List every line in this data where the string "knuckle" occurs.

(Stored data)
= = =

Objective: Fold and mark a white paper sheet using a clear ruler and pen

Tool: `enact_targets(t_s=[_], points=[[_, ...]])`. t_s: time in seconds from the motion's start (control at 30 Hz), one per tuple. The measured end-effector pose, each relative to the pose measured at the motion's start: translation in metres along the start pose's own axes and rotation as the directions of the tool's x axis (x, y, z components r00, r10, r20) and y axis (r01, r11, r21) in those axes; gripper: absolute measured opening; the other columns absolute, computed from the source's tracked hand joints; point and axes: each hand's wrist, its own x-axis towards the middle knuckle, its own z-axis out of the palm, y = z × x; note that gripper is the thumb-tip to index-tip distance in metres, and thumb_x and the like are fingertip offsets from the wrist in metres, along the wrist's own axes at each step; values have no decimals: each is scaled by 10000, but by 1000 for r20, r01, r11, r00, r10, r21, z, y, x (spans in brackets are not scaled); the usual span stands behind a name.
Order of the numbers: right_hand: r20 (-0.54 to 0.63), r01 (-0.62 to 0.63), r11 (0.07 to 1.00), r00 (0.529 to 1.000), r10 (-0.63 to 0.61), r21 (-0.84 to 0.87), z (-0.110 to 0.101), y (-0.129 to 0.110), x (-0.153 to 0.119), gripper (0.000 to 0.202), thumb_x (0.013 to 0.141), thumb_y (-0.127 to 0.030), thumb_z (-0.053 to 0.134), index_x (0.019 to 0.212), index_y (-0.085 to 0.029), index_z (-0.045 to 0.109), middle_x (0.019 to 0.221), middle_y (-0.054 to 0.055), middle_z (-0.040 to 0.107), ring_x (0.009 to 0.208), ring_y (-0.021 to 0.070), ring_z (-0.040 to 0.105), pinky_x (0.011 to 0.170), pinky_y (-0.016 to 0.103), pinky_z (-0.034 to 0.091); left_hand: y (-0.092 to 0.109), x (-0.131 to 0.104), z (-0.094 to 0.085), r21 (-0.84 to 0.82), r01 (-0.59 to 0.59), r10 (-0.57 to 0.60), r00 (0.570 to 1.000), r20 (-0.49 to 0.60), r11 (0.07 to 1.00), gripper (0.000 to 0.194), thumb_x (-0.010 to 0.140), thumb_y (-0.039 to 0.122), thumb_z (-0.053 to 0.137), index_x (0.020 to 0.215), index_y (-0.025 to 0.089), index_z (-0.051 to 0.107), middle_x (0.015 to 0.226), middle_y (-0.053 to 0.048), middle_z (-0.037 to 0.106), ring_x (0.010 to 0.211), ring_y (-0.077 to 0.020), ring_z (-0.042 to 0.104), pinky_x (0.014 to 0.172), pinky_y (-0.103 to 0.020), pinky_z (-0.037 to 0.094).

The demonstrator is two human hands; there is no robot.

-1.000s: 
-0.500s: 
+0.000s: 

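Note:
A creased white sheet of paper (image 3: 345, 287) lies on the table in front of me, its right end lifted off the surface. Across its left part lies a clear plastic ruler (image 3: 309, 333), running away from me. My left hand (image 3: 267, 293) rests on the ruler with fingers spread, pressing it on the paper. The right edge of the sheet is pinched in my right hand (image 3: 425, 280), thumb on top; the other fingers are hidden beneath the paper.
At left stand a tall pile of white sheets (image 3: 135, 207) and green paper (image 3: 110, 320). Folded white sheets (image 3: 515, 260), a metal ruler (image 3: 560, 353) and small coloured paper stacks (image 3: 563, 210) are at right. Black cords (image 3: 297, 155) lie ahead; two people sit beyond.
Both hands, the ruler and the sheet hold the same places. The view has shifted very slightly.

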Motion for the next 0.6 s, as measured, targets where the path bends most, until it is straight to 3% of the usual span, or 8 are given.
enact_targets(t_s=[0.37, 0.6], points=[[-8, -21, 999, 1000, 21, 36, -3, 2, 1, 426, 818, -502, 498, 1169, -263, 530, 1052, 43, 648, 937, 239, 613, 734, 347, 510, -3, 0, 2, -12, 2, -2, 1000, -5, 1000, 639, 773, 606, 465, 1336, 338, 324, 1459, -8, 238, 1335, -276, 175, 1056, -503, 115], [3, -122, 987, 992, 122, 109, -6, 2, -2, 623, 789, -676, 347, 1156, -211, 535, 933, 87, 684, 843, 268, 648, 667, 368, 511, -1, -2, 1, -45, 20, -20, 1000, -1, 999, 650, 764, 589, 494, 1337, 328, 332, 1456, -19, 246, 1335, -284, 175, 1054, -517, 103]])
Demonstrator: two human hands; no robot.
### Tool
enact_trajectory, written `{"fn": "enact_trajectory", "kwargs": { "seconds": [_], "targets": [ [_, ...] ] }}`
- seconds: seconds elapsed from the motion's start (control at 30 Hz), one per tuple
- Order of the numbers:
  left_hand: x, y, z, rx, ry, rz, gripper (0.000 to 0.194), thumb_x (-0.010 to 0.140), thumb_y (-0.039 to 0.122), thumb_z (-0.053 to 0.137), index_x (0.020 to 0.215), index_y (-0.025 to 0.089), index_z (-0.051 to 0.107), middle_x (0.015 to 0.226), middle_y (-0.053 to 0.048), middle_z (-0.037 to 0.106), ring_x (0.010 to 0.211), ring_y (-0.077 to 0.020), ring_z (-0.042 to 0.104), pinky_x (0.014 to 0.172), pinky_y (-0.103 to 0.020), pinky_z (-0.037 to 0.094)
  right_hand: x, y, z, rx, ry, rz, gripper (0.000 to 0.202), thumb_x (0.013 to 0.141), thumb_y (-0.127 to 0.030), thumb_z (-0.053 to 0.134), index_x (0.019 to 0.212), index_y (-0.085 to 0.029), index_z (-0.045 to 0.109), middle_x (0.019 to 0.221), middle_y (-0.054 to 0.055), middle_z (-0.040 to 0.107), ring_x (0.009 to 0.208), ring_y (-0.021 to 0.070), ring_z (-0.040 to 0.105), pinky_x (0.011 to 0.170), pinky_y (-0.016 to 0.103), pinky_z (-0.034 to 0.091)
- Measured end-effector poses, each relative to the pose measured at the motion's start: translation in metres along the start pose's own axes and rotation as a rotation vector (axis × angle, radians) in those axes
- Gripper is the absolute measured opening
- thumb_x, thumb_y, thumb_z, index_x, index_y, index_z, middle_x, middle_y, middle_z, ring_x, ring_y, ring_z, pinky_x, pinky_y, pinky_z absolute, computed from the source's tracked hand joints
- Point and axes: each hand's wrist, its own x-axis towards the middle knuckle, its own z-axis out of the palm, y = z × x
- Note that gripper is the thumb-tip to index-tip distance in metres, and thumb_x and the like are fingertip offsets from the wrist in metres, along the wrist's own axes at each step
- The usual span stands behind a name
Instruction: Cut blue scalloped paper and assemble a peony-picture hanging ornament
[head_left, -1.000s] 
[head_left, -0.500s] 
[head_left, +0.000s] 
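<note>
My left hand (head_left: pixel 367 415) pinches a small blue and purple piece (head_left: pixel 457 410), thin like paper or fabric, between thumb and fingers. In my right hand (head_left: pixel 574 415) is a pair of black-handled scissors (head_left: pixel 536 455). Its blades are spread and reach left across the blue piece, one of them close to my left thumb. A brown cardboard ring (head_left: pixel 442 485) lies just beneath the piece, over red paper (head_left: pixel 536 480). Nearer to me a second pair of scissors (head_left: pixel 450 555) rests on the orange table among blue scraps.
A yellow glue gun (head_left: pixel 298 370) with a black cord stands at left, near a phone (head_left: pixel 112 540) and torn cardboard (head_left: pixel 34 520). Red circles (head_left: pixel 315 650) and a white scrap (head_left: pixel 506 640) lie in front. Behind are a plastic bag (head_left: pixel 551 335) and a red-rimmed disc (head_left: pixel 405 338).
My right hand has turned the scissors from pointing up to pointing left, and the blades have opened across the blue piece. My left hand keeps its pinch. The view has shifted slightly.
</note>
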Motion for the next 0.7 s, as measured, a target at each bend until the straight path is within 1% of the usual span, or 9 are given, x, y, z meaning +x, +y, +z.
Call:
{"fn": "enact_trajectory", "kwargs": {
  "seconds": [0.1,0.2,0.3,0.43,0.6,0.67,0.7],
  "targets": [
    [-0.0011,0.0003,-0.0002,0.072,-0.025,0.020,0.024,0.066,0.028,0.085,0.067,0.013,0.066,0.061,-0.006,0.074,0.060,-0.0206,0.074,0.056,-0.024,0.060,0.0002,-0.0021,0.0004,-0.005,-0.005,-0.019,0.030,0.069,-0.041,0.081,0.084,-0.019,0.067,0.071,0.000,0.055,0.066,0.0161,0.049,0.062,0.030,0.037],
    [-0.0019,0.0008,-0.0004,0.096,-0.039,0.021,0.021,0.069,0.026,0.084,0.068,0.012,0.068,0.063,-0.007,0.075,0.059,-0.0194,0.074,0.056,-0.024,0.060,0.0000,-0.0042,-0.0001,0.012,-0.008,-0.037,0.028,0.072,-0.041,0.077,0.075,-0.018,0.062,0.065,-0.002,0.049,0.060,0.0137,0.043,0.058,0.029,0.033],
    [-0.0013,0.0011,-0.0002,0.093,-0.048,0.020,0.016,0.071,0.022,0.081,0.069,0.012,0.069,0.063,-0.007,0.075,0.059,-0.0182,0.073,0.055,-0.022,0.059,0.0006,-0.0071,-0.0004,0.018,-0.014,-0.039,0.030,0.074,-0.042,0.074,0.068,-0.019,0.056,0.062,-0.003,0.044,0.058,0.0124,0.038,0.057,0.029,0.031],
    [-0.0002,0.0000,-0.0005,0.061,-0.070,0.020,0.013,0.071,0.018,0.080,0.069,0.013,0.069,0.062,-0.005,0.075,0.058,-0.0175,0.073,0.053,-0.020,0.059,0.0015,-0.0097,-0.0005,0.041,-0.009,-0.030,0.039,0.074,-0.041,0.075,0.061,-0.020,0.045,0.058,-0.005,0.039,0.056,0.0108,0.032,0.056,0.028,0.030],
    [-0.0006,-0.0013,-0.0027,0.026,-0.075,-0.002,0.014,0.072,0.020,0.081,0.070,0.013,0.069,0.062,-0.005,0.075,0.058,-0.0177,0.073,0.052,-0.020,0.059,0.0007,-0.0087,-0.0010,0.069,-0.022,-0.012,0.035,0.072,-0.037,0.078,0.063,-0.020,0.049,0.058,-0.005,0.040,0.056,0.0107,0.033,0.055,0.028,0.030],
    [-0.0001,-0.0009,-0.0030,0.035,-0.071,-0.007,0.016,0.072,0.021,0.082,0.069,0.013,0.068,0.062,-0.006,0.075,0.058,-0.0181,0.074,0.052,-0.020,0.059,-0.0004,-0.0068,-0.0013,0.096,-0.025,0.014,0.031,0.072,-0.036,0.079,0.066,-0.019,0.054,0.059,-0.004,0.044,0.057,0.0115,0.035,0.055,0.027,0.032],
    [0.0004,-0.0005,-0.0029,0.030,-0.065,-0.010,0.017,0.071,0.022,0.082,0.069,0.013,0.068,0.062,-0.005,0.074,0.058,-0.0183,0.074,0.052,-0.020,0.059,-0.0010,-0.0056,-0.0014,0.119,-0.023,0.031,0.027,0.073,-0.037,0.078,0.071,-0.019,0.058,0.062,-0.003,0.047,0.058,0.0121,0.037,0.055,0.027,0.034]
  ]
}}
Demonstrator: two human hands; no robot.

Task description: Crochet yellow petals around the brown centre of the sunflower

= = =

TASK RESPONSE:
Tool: `enact_targets(t_s=[_], points=[[_, ...]])`. t_s: time in seconds from the motion's start (control at 30 Hz), one per tuple. The measured end-effector pose, each relative to the pose measured at the motion's start: translation in metres along the start pose's own axes and rotation as the directions of the tool's x axis (x, y, z components r00, r10, r20) and y axis (r01, r11, r21) in those axes; gripper: absolute measured opening; the other columns absolute, computed from the source's tracked hand joints; point and axes: each hand's wrist, its own x-axis towards the middle knuckle, its own z-axis out of the palm, y = z × x; note that gripper is the thumb-tip to index-tip distance in metres, and thumb_x and the like are fingertip offsets from the wrist in metres, along the wrist's own axes at each step; values have no decimals: each is scaled by 10000, but by 1000 for r20, r01, r11, r00, r10, r21, z, y, x (spans in brackets are not scaled); the usual span stands behind a name.
- Point and axes: each hand's wrist, its own x-axis towards the middle knuckle, its own z-axis out of the palm, y = z × x

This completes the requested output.